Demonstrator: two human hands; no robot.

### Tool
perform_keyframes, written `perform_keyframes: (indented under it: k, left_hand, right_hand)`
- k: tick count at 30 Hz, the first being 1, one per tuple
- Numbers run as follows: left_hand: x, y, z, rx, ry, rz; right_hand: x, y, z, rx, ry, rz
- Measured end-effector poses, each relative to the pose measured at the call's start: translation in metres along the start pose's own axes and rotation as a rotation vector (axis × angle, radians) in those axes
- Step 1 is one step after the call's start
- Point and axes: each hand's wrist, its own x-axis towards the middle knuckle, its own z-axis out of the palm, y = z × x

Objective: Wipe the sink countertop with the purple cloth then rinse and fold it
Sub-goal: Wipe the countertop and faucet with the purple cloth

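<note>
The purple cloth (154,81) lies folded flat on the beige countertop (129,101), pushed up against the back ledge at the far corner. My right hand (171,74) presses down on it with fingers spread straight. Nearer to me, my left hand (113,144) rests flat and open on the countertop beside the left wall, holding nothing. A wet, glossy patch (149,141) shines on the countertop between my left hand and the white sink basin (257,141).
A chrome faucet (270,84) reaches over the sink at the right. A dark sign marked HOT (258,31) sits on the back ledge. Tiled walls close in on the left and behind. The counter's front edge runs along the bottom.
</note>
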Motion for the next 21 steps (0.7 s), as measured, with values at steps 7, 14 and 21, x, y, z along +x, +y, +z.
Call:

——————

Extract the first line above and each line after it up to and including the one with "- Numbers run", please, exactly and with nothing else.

Demonstrator: two human hands; no robot.

### Tool
perform_keyframes, written `perform_keyframes: (indented under it: k, left_hand, right_hand)`
- k: tick count at 30 Hz, the first being 1, one per tuple
- Numbers run as follows: left_hand: x, y, z, rx, ry, rz; right_hand: x, y, z, rx, ry, rz

Work on the answer has been completed.